Despite what Intel's current manuals say, masking the shift count was new in 186. For example, this CPU-detection code on reverse-engineering.SE uses that fact to distinguish 8086/88 from 80186/88. Perhaps Intel isn't counting 186 because it wasn't 100% IBM-PC compatible and was intended for embedded systems? Or Intel's current manual is just wrong; wouldn't be the first time.
This was a mostly arbitrary design decision during x86's evolution from simple micro-coded 8086 to 186, 286 and 386, but we can see some motivations. 386 had a barrel shifter (constant-time shifts), 186 and 286 didn't. IDK if the ISA design decision was nailed down before or after that HW design decision.
ARM chose differently and saturates shift counts instead of wrapping them. An ARM shift by the register width or more does zero the value.

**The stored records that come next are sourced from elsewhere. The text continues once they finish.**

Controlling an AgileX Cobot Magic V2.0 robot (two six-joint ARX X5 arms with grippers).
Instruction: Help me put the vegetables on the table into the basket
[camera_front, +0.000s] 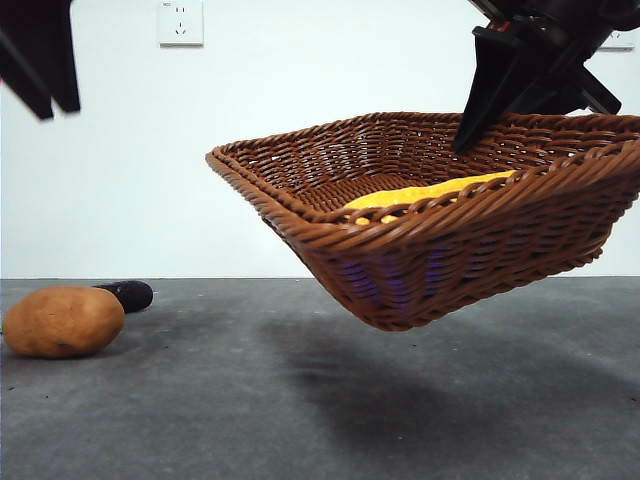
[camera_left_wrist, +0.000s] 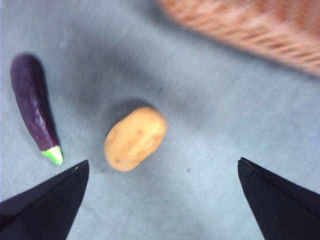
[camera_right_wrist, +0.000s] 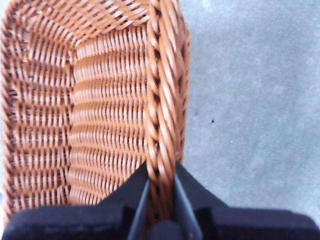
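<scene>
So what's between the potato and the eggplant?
Nothing but bare table. The left wrist view shows the potato and eggplant lying apart.

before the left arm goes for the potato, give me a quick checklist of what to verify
1. Right claw clamped on the basket rim: ok, the jaws pinch the braided rim.
2. Basket resting on the table: not ok, it hangs tilted in the air.
3. Corn cob inside the basket: ok.
4. Left claw open and empty: ok, jaws spread wide.
5. Potato free to grasp: ok, it lies apart from the eggplant.
6. Basket near enough for the drop: cannot tell.
</scene>
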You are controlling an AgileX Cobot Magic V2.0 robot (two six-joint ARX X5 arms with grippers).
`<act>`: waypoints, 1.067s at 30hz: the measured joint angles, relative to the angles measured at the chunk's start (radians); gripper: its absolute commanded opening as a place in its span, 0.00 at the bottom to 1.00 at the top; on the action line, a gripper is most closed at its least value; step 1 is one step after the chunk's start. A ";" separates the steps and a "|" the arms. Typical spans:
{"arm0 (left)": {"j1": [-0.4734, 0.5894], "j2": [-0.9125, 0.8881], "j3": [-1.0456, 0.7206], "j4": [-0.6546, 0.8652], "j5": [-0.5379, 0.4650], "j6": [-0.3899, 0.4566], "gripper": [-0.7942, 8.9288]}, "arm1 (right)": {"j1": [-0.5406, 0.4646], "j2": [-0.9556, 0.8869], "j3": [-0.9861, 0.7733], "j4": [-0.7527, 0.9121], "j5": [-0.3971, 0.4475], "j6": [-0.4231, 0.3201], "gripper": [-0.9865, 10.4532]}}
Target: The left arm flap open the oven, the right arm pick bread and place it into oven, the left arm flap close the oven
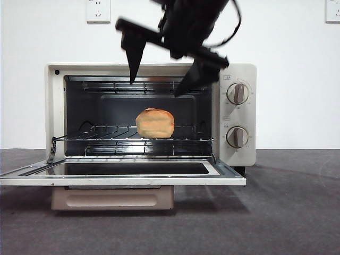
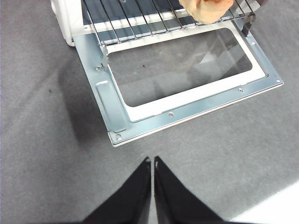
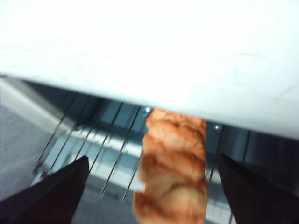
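The cream oven [image 1: 241,114] stands with its glass door [image 1: 122,179] flapped down flat. The golden bread [image 1: 154,123] lies on the wire rack [image 1: 101,139] inside, near the middle. My right gripper [image 1: 154,88] hangs open just above and in front of the oven's mouth, apart from the loaf. In the right wrist view its gripper [image 3: 153,157] is spread wide, with the bread [image 3: 173,172] between the jaws but further off. My left gripper [image 2: 152,159] is shut on nothing, over the grey mat short of the door's [image 2: 187,112] front edge. The bread [image 2: 205,9] shows at that picture's rim.
Two beige knobs [image 1: 237,93] sit on the oven's right panel. The beige bar handle [image 1: 112,198] hangs under the lowered door. Grey mat [image 1: 287,212] spreads around the oven, with a white wall and sockets [image 1: 98,10] behind.
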 measured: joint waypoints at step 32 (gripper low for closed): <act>0.000 0.000 0.000 0.056 0.000 0.000 0.10 | 0.036 -0.777 -0.377 -0.330 -0.257 -0.280 0.47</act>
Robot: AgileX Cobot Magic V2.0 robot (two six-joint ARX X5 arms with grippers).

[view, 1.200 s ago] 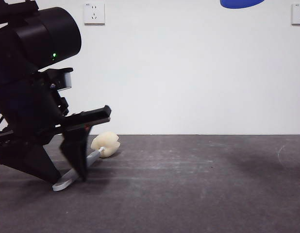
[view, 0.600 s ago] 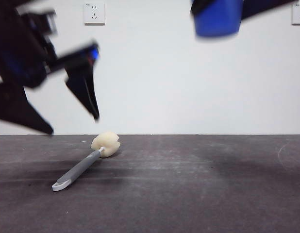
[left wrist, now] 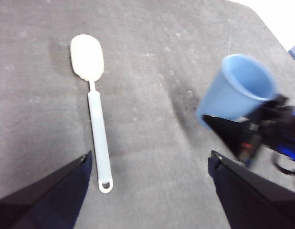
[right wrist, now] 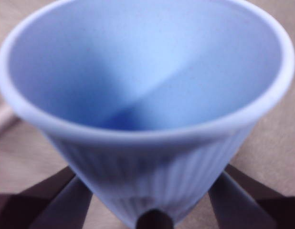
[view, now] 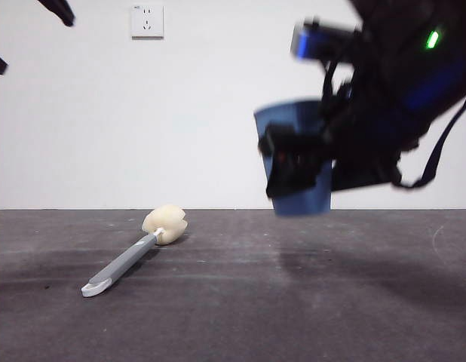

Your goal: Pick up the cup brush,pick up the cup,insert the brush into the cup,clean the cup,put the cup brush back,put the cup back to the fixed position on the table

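Observation:
The cup brush (view: 131,256) lies flat on the table (view: 293,309) at the left, its cream sponge head toward the wall; nothing holds it. In the left wrist view the brush (left wrist: 97,129) lies below my left gripper (left wrist: 150,157), which is open, empty and high above the table. In the front view that gripper shows only as black tips (view: 59,9) at the top left. My right gripper (view: 293,170) is shut on the blue ribbed cup (view: 297,121) and holds it tilted a little above the table at the right. The cup (right wrist: 147,95) fills the right wrist view; it also shows in the left wrist view (left wrist: 238,88).
A white wall stands behind the table with a socket (view: 146,20) at the upper left. The table's far corner (left wrist: 262,21) shows in the left wrist view. Bare table lies between the brush and the cup.
My left gripper has let go of the brush and risen to the top left corner. My right arm has come down into view with the cup. The brush has not moved.

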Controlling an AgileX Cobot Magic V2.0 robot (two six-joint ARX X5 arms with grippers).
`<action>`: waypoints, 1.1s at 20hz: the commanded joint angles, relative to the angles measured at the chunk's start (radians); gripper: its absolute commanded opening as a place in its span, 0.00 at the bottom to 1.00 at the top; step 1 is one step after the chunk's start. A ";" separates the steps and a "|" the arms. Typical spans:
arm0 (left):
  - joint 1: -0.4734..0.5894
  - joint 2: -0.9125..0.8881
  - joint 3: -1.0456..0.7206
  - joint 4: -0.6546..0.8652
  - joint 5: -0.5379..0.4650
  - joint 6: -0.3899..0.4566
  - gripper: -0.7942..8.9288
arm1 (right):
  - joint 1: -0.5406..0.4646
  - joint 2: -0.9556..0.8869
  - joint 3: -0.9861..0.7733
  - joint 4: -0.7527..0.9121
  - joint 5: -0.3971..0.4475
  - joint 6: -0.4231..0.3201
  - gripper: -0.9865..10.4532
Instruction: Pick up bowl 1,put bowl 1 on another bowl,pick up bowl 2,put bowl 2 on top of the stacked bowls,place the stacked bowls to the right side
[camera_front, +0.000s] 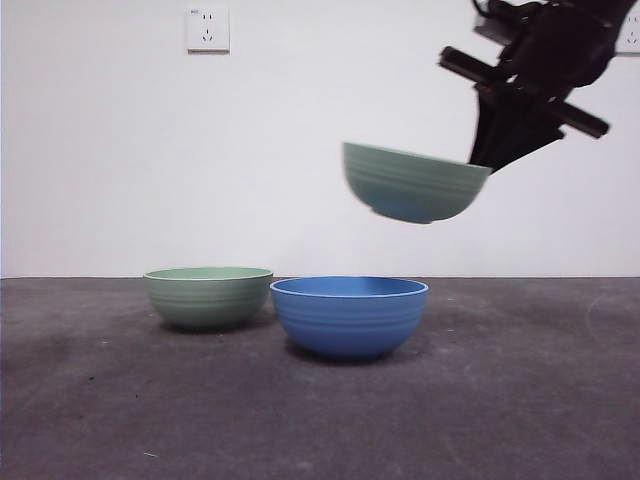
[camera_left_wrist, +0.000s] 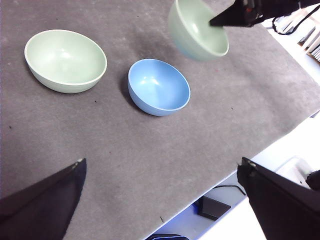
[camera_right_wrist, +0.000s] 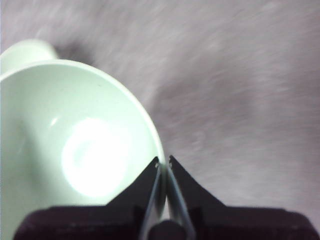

And x86 SIMD shifts like pslld xmm0, 32
or pslld xmm1, xmm0
saturate the count; you can shift out all the bits of each element with MMX/SSE/AVX shifts, or on a per-element basis with AVX2 vpsllvd/q
which might be good if you're calculating a per-element shift count with c-192
, c-128
, c-64
, c
or something. OTOH AVX512VBMI2 VPSHRDVw/d/q
SIMD double-shift is does mask the count to the operand-size -1, making it impossible to have some elements shift all the way past the boundary and leave only bits from src2 in the destination element. As discussed below for 386 scalar shrd
, this would have required wider barrel shifters, or some special-casing of high counts.
186 / 286 had O(n) shifts/rotates (no barrel shifter) so masking limits the worst-case shift performance.
8086: SHL AX, CL
takes 8 clocks + 4 clocks per bit shifted. Worst-case for CL=255 is 1028 cycles. 286: 5 + n, worst case 5+31 = 36 cycles.
286 shift-count masking may also limit worst-case interrupt latency for multi-tasking systems if shifts can't abort mid-instruction and there aren't any even slower instructions. (286 introduced its version of protected mode so perhaps Intel was considering multi-user setups with a malicious unprivileged user trying to denial-of-service the system.) Or maybe the motivation was real code that accidentally(?) used large shift counts. Also, if shifts aren't fully microcoded, there's no need to make the count input any wider than 5 bits in dedicated shift hardware. Building a wider counter just so it can take longer isn't useful.
Update: masked counts being new in 186 rules out multi-user fairness, but could still avoid worst-case IRQ latency with software that lets large shift counts zero registers.
The 186 / 286 behaviour for 16-bit registers needed to maintain sufficient backwards compatibility with 8086 for existing software. This might be why the masking is to 5-bit counts (% 32
), not % 16
. (Not using % 16
or % 8
for 8-bit operand-size might also make the shift counter HW simpler, instead of muxing the high bit to 0 depending on operand size.)
Backwards compat is one of x86's main selling points. Presumably no widely used (on 8086) software depended on shift counts greater than 32 still zeroing a register, otherwise Intel might have saturated the count by checking all the high bits for zero and muxing with the result of a shifter that only used the low 4 bits.
But note that rotates use the same count-masking, so hypothetical hardware that detected high counts would have to avoid zeroing the result for rotates, and would still have to get FLAGS right for shifts by exactly 32, and for rotate-through-carry.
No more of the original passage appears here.